Y para todo ello, para la regeneración de la política, para creer y confiar de nuevo en la política y en los políticos necesitamos una conciencia ciudadana que conducta a la necesaria y previa regeneración institucional. ¿Y para recuperar la confianza en la justicia? para ello hace falta despolitizarla, no utilizarla (y por tanto, desvirtuarla) al servicio de objetivos políticos.
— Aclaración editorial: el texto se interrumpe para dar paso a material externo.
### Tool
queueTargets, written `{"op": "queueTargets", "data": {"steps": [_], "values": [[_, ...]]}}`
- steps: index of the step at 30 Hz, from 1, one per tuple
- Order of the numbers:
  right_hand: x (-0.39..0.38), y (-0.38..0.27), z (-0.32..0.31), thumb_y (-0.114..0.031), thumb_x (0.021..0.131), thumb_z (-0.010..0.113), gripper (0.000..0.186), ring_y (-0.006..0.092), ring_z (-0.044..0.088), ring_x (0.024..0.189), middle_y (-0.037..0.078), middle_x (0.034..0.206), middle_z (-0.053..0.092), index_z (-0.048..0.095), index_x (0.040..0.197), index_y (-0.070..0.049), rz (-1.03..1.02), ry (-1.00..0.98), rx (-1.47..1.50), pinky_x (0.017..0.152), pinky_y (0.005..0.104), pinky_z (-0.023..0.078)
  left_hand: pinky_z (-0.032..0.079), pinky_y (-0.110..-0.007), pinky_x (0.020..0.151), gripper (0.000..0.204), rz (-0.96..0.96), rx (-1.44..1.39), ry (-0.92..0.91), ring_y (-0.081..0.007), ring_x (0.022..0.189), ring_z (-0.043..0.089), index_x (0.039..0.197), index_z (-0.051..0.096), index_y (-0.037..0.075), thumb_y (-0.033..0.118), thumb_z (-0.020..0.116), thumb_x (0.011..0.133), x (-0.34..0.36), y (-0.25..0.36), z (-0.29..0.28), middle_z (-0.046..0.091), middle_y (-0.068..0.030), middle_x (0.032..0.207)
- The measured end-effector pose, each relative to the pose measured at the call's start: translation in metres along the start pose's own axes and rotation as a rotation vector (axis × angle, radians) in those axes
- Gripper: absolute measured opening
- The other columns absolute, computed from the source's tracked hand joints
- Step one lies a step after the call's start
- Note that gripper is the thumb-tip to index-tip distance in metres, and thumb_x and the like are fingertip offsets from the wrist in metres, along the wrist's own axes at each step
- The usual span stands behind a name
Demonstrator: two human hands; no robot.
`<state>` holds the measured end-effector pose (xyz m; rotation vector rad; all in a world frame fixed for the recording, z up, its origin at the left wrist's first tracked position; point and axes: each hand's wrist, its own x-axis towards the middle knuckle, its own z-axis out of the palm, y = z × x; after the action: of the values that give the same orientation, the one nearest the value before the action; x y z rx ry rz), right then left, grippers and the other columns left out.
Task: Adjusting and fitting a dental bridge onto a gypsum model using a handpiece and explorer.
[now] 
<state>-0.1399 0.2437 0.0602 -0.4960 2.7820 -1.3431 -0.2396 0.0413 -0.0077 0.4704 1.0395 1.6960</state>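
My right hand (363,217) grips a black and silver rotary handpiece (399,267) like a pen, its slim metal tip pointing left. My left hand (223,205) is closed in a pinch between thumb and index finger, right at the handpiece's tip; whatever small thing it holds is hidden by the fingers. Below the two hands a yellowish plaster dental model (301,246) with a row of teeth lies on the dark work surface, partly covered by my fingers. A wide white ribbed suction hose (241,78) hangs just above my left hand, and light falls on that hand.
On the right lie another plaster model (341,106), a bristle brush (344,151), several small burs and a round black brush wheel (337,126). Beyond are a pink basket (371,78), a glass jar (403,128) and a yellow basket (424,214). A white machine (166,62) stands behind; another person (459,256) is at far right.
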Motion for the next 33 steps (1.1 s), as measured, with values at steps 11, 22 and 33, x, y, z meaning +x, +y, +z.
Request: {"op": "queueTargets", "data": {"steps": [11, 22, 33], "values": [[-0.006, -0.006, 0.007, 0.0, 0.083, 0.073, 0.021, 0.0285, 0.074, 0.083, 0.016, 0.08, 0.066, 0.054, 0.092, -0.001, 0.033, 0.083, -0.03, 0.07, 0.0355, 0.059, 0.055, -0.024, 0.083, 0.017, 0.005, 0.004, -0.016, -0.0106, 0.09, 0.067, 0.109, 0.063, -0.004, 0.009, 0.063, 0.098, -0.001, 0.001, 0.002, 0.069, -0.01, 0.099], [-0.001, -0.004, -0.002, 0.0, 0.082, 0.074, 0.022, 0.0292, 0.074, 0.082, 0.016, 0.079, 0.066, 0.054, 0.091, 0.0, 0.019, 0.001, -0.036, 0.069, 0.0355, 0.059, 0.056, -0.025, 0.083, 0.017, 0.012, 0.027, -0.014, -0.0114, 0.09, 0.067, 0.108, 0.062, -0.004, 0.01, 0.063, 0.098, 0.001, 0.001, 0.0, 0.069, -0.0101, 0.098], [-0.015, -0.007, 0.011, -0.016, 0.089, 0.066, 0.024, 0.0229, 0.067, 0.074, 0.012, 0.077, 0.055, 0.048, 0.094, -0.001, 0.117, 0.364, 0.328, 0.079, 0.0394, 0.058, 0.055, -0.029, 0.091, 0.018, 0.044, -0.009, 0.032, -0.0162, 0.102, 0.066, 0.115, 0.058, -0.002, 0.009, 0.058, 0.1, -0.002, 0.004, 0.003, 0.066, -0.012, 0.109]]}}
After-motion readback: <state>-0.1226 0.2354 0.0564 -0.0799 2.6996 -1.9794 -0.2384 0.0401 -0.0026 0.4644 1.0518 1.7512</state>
El intervencionismo en la justicia por parte de la política, la partidocracia, las listas cerradas, la corrupción derivada de la falta de frenos y contrapesos que formalmente existen pero que quedan cortocircuitados por la presión política que se olvida de la meritocracia y sitúa en tales puestos a quienes renuncian a actuar con imparcialidad y profesionalidad, todos estos factores minan la confianza en el sistema por parte de los ciudadanos. Recuperar este valor, el de la confianza, es fundamental para reconquistar buenas prácticas en la denostada, criticada pero sin duda irrenunciable democracia.

Sería deseable que el mismo nivel de contestación social que sin duda se produciría si un gobierno decidiera suspender unas elecciones se produjera también cuando un gobierno quita independencia al Poder Judicial, ocupa instituciones de control y las coloniza o cuando hurta la transparencia en sus actuaciones y decisiones.

Esa rebelión cívica pendiente no se logra solo mostrando la indignación o el malestar, la desafección y el reproche; tampoco se consigue reivindicando sin más reformas formales del sistema. Se ha de lograr tomando conciencia de que sin contrapesos al poder ejecutivo tendremos siempre una democracia de baja calidad, tal y como brillantemente ha expuesto el profesor Rafael Giménez Asensio.

¿Y cuáles son esas herramientas de control y de contrapeso que ahora existen formalmente pero no desempeñan realmente tal función?: entre otros, una auténtica separación de poderes, una verdadera independencia del Poder Judicial en todos sus niveles, independencia de las autoridades financieras y de los organismos reguladores, la transparencia, la limitación de mandatos y la apertura de los partidos políticos a la sociedad.